Below are the records; print them all without any alteration.

Data shown:
########

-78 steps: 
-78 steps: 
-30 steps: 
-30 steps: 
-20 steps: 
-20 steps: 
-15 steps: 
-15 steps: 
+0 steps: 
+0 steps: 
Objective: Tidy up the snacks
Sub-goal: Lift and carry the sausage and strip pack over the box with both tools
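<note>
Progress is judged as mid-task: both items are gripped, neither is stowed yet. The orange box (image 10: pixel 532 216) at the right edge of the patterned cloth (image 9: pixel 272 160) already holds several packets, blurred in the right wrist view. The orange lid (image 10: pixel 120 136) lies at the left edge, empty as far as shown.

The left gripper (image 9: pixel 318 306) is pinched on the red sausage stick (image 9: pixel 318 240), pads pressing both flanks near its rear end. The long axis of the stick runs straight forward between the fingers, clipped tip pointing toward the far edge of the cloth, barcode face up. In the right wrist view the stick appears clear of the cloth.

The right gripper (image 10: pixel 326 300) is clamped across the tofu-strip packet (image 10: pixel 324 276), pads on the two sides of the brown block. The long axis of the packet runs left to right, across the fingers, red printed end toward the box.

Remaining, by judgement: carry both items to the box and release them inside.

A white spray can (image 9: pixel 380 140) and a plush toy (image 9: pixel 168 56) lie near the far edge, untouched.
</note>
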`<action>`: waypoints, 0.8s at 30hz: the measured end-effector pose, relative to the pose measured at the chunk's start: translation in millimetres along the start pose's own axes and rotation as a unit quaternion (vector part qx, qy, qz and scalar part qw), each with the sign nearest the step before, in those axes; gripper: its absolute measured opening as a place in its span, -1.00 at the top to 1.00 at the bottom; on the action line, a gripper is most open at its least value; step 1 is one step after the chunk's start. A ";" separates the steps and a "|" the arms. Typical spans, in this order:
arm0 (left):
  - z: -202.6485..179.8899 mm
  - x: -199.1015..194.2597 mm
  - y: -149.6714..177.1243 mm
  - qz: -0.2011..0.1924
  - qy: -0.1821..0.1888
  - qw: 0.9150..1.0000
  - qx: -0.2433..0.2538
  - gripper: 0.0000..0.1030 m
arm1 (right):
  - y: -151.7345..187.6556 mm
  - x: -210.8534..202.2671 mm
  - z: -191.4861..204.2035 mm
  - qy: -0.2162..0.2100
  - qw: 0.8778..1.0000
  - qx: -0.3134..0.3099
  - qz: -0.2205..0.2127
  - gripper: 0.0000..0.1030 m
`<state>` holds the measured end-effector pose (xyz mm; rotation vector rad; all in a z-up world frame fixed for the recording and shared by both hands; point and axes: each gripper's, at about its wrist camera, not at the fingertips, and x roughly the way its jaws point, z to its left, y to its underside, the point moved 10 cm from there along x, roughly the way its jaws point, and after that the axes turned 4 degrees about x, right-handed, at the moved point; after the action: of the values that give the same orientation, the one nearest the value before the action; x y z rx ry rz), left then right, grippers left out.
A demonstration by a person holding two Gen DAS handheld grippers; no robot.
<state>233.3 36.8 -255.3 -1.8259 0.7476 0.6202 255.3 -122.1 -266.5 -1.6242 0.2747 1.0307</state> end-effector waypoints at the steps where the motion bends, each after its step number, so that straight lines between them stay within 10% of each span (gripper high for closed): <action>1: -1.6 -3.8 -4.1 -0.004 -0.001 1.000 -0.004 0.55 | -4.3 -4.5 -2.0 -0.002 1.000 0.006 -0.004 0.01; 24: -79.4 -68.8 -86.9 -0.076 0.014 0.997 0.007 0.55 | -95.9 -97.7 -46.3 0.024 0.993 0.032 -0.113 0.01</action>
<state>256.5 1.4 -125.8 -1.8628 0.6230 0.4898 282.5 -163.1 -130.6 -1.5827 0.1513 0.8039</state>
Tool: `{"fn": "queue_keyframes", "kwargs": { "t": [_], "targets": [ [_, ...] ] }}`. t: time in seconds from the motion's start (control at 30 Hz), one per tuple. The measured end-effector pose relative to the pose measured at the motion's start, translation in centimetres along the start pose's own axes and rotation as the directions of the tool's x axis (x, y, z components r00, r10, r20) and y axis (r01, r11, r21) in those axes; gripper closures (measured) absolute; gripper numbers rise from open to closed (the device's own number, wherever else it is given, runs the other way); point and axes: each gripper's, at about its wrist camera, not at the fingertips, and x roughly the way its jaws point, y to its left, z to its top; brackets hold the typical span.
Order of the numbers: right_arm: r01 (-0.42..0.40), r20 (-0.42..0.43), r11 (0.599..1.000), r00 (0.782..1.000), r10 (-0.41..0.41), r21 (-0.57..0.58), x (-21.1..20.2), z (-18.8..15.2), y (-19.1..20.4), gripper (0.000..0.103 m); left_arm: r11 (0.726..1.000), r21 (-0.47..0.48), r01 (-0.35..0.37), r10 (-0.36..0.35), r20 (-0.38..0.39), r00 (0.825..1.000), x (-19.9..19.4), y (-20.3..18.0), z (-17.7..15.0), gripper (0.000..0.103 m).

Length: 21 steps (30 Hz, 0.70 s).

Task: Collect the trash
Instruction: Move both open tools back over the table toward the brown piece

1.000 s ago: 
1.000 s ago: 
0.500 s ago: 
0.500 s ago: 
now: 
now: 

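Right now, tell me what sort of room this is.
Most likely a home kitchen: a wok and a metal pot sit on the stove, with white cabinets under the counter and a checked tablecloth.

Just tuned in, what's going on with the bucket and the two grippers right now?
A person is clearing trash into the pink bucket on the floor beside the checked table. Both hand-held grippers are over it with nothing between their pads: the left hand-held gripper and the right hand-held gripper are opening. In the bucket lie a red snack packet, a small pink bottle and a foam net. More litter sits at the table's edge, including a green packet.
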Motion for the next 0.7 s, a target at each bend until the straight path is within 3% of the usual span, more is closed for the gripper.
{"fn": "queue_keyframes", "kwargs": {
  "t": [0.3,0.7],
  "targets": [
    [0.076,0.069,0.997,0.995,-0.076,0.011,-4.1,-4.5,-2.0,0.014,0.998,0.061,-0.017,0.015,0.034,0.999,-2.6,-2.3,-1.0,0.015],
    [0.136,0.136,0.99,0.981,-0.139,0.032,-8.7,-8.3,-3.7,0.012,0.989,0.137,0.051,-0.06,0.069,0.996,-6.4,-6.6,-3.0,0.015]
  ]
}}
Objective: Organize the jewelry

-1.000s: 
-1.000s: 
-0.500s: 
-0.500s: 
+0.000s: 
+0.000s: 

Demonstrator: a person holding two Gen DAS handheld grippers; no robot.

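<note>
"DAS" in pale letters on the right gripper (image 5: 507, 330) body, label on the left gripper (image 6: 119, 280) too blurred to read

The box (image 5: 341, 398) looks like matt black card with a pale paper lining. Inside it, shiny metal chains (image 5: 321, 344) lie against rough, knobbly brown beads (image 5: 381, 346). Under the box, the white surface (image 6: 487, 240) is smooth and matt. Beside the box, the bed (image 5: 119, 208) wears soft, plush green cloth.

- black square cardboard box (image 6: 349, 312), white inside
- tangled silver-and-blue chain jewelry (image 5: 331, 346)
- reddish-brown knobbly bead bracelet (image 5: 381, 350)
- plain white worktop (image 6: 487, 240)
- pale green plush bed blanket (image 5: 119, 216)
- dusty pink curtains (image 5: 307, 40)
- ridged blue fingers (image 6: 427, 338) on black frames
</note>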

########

Worked solution:
-78 steps: 
-78 steps: 
-30 steps: 
-30 steps: 
-20 steps: 
-20 steps: 
-15 steps: 
-15 steps: 
+0 steps: 
+0 steps: 
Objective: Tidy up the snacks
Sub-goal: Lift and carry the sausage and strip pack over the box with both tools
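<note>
Progress is judged as mid-task: both items are gripped, neither is stowed yet. The orange box (image 10: pixel 532 216) at the right edge of the patterned cloth (image 9: pixel 272 160) already holds several packets, blurred in the right wrist view. The orange lid (image 10: pixel 120 136) lies at the left edge, empty as far as shown.

The left gripper (image 9: pixel 318 306) is pinched on the red sausage stick (image 9: pixel 318 240), pads pressing both flanks near its rear end. The long axis of the stick runs straight forward between the fingers, clipped tip pointing toward the far edge of the cloth, barcode face up. In the right wrist view the stick appears clear of the cloth.

The right gripper (image 10: pixel 326 300) is clamped across the tofu-strip packet (image 10: pixel 324 276), pads on the two sides of the brown block. The long axis of the packet runs left to right, across the fingers, red printed end toward the box.

Remaining, by judgement: carry both items to the box and release them inside.

A white spray can (image 9: pixel 380 140) and a plush toy (image 9: pixel 168 56) lie near the far edge, untouched.
</note>
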`<action>`: waypoints, 0.8s at 30hz: the measured end-effector pose, relative to the pose measured at the chunk's start: translation in millimetres along the start pose's own axes and rotation as a unit quaternion (vector part qx, qy, qz and scalar part qw), each with the sign nearest the step before, in those axes; gripper: its absolute measured opening as a place in its span, -1.00 at the top to 1.00 at the bottom; on the action line, a gripper is most open at its least value; step 1 is one step after the chunk's start. A ";" separates the steps and a "|" the arms. Typical spans, in this order:
arm0 (left):
  - z: -202.6485..179.8899 mm
  - x: -199.1015..194.2597 mm
  - y: -149.6714..177.1243 mm
  - qz: -0.2011..0.1924
  - qy: -0.1821..0.1888
  - qw: 0.9150..1.0000
  - qx: -0.2433..0.2538
  - gripper: 0.0000..0.1030 m
arm1 (right):
  - y: -151.7345..187.6556 mm
  - x: -210.8534..202.2671 mm
  - z: -191.4861..204.2035 mm
  - qy: -0.2162..0.2100
  - qw: 0.8778..1.0000
  - qx: -0.3134..0.3099
  - qz: -0.2205..0.2127
  - gripper: 0.0000..0.1030 m
`<state>` holds the measured end-effector pose (xyz mm; rotation vector rad; all in a z-up world frame fixed for the recording and shared by both hands; point and axes: each gripper's, at about its wrist camera, not at the fingertips, and x roughly the way its jaws point, z to its left, y to its underside, the point moved 10 cm from there along x, roughly the way its jaws point, and after that the axes turned 4 degrees about x, right-handed, at the moved point; after the action: of the values that give the same orientation, the one nearest the value before the action; x y z rx ry rz), left then right, grippers left out.
A demonstration by a person holding two Gen DAS handheld grippers; no robot.
<state>233.3 36.8 -255.3 -1.8259 0.7476 0.6202 255.3 -122.1 -266.5 -1.6242 0.2747 1.0307</state> end-effector waypoints at the steps where the motion bends, each after its step number, so that straight lines between them stay within 10% of each span (gripper high for closed): <action>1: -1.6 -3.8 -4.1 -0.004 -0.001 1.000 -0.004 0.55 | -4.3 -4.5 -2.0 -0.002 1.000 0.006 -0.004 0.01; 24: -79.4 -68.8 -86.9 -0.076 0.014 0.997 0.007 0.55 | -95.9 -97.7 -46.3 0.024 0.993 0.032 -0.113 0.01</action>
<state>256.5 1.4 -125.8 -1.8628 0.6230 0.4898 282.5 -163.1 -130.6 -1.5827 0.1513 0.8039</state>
Tool: `{"fn": "queue_keyframes", "kwargs": { "t": [_], "targets": [ [_, ...] ] }}`. t: time in seconds from the motion's start (control at 30 Hz), one per tuple. The measured end-effector pose relative to the pose measured at the motion's start, translation in centimetres along the start pose's own axes and rotation as the directions of the tool's x axis (x, y, z components r00, r10, r20) and y axis (r01, r11, r21) in those axes; gripper closures (measured) absolute; gripper numbers rise from open to closed (the device's own number, wherever else it is given, runs the other way); point and axes: each gripper's, at about its wrist camera, not at the fingertips, and x roughly the way its jaws point, y to its left, z to its top; brackets hold the typical span.
Order of the numbers: right_arm: r01 (-0.42..0.40), r20 (-0.42..0.43), r11 (0.599..1.000), r00 (0.782..1.000), r10 (-0.41..0.41), r21 (-0.57..0.58), x (-21.1..20.2), z (-18.8..15.2), y (-19.1..20.4), gripper (0.000..0.103 m); left_arm: r11 (0.726..1.000), r21 (-0.47..0.48), r01 (-0.35..0.37), r10 (-0.36..0.35), r20 (-0.38..0.39), r00 (0.825..1.000), x (-19.9..19.4), y (-20.3..18.0), z (-17.7..15.0), gripper (0.000..0.103 m).

Length: 21 steps (30 Hz, 0.70 s).

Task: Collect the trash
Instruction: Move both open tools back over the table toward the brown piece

1.000 s ago: 
1.000 s ago: 
0.500 s ago: 
0.500 s ago: 
now: 
now: 

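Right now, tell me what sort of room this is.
Most likely a home kitchen: a wok and a metal pot sit on the stove, with white cabinets under the counter and a checked tablecloth.

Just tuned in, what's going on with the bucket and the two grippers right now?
A person is clearing trash into the pink bucket on the floor beside the checked table. Both hand-held grippers are over it with nothing between their pads: the left hand-held gripper and the right hand-held gripper are opening. In the bucket lie a red snack packet, a small pink bottle and a foam net. More litter sits at the table's edge, including a green packet.
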Motion for the next 0.7 s, a target at each bend until the straight path is within 3% of the usual span, more is closed for the gripper.
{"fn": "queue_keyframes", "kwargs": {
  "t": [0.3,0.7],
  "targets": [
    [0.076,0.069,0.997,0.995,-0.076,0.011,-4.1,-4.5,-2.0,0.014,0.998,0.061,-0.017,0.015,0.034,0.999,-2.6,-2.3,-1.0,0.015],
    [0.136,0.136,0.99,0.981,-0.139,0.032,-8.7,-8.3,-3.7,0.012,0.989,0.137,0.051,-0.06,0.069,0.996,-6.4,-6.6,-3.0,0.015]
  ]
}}
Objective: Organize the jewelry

-1.000s: 
-1.000s: 
-0.500s: 
-0.500s: 
+0.000s: 
+0.000s: 

Demonstrator: a person holding two Gen DAS handheld grippers; no robot.

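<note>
"DAS" in pale letters on the right gripper (image 5: 507, 330) body, label on the left gripper (image 6: 119, 280) too blurred to read

The box (image 5: 341, 398) looks like matt black card with a pale paper lining. Inside it, shiny metal chains (image 5: 321, 344) lie against rough, knobbly brown beads (image 5: 381, 346). Under the box, the white surface (image 6: 487, 240) is smooth and matt. Beside the box, the bed (image 5: 119, 208) wears soft, plush green cloth.

- black square cardboard box (image 6: 349, 312), white inside
- tangled silver-and-blue chain jewelry (image 5: 331, 346)
- reddish-brown knobbly bead bracelet (image 5: 381, 350)
- plain white worktop (image 6: 487, 240)
- pale green plush bed blanket (image 5: 119, 216)
- dusty pink curtains (image 5: 307, 40)
- ridged blue fingers (image 6: 427, 338) on black frames
</note>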

The answer contains nothing more.